Comportement reproducteur et communication sexuelle phéromonale chez les abeilles du genre Apis.

par Florian Bastin

Thèse de doctorat en Sciences de la vie et de la santé

Sous la direction de Jean-Christophe Sandoz.

Soutenue le 12-12-2017

à Paris Saclay , dans le cadre de Structure et Dynamique des Systèmes Vivants , en partenariat avec université Paris-Sud (établissement opérateur d'inscription) et de Evolution, Génomes, Comportement et Ecologie (Orsay, Essonne) (laboratoire) .

Le président du jury était Pierre Capy.

Le jury était composé de Jean-Christophe Sandoz, Pierre Capy, Sylvia Anton, Fabrice Savarit.

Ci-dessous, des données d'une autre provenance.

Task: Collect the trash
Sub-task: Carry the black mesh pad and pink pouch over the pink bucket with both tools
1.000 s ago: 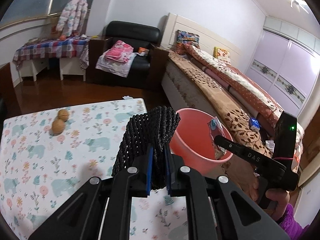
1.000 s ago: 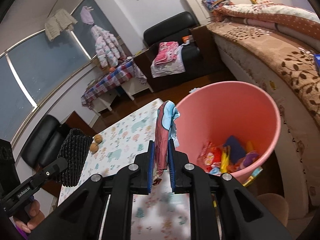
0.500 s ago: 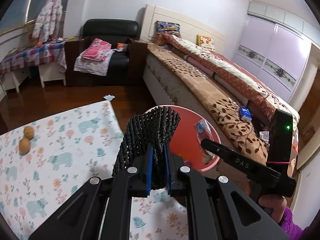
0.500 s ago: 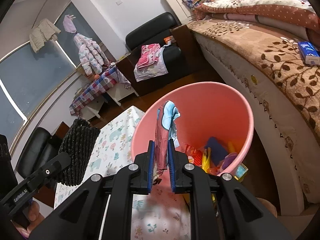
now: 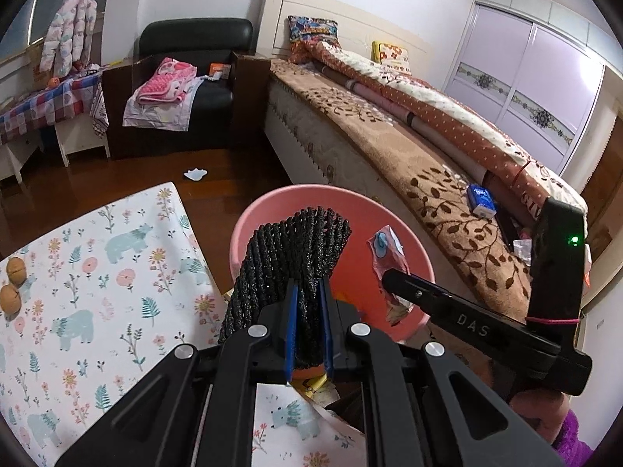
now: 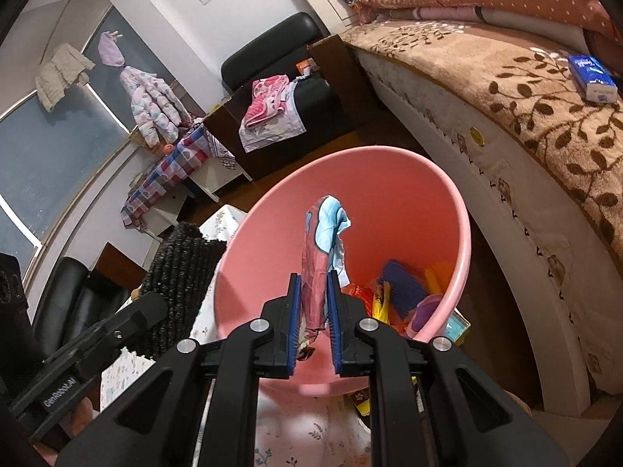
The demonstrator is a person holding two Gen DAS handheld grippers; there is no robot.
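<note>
My left gripper is shut on a black netted foam sleeve and holds it over the near rim of the pink bucket. My right gripper is shut on a crumpled pink and blue wrapper and holds it over the pink bucket's mouth. The bucket holds several colourful wrappers. The right gripper with its wrapper shows in the left wrist view, and the black sleeve shows in the right wrist view.
A table with a floral bear-print cloth lies at the left with two walnuts on it. A bed with a blue tissue pack runs along the right. A black armchair with clothes stands behind. A scrap lies on the floor.
Both grippers have moved right, from over the table toward the bucket. The sleeve and the wrapper now hang over the bucket's mouth. Both stay gripped.
</note>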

Les rapporteurs étaient Sylvia Anton, Yves Le Conte.


  • Résumé

    Pendant la période de reproduction, les mâles et les reines d’abeilles du genre Apis se regroupent au sein de congrégations. Ces congrégations qui ont lieu haut dans le ciel sont particulièrement difficiles à étudier sur le terrain. Nous avons donc développé un simulateur de marche permettant de tester l’attractivité de signaux olfactifs chez l’abeille domestique, A. mellifera. Avec ce dispositif, notre travail montre qu’une odeur dégagée par un groupe de mâles en âge de se reproduire attire les autres mâles et les reines vierges. Cette interattraction des mâles est dépendante de l’âge et apparaît uniquement chez les mâles matures sexuellement (12-15 jours). En parallèle, des extraits chimiques de mâles ont été effectués et permettent de proposer des molécules candidates possiblement impliquées dans l’attraction des mâles et des reines vierges. Ce travail conforte l’hypothèse d’une phéromone sexuelle/d’agrégation émise par les mâles sexuellement matures et qui jouerait un rôle dans la formation et le maintien des congrégations. Nous nous sommes ensuite intéressés à l’évolution de la communication sexuelle phéromonale chez 5 espèces du genre Apis. Nous avons ainsi analysé l’organisation neuroanatomique du lobe antennaire (premier centre olfactif) des mâles. Les données montrent des différences marquées dans le nombre et la position des macroglomérules, structures spécialisées dans la détection des phéromones sexuelles. Les espèces d’abeilles naines (A. florea) et d’abeilles géantes (A. dorsata) possèdent 2 macroglomérules et les abeilles de cavités (A. cerana, A. koshevnikovi et A. mellifera) entre 3 et 4 macroglomérules, suggérant une complexification des échanges sexuels phéromonaux dans ce groupe. Cependant, toutes les espèces du genre Apis présentent un même macroglomérule, connu pour détecter le composé majeur de la phéromone de reine, le 9-ODA, chez Apis mellifera. Ce travail établit l’existence d’une phéromone de mâles chez les abeilles du genre Apis et suggère une influence des signaux olfactifs dans l’isolement reproducteur et la spéciation de ces abeilles.

  • Titre traduit

    Mating behaviour and pheromonal sex communication in honey bees of the Apis genus


  • Résumé

    During the mating season, honey bee males (drones) and queens gather at congregation areas high up in the air, which make their onsite study arduous. We developed a walking simulator to test the attractiveness of olfactory signals under controlled laboratory conditions in honey bees A. mellifera. Our results show that mature drones and virgin queens are both attracted by groups of sexually mature drones. This attraction between drones is influenced by sexual maturity, as only sexually mature drones (12-15 days old) display an inter-attraction. In parallel, we performed analyses of drones’ chemical profiles and proposed a number of candidates molecules possibly involved in olfactory attraction of virgin males and queens. This study supports the existence of a sexual/aggregation pheromone emitted by sexually mature drones, which may play a pivotal role in the formation and maintenance of congregations. We were then interested in the evolution of pheromonal sex communication in 5 species of the genus Apis. We thus analyzed the neuroanatomical organization of the drone antennal lobe (primary olfactory center). Our data revealed marked differences in the number and position of macroglomeruli, insects’ functional units dedicated to sex pheromone processing. Dwarf (A. florea) and giant (A. dorsata) honey bee species possess 2 macroglomeruli while cavity nesting bees (A. cerana, A. koshevnikovi and A. mellifera) present 3 or 4 macroglomeruli, suggesting an increase in the complexity of sexual communication in the genus Apis. Interestingly, one macroglomerulus, which is dedicated to the detection of the queen pheromone, 9-ODA in A. mellifera, was conserved in all species. This work establishes the existence of a male pheromone in Apis species and suggests an influence of olfactory signals in the reproductive isolation and speciation of these bees.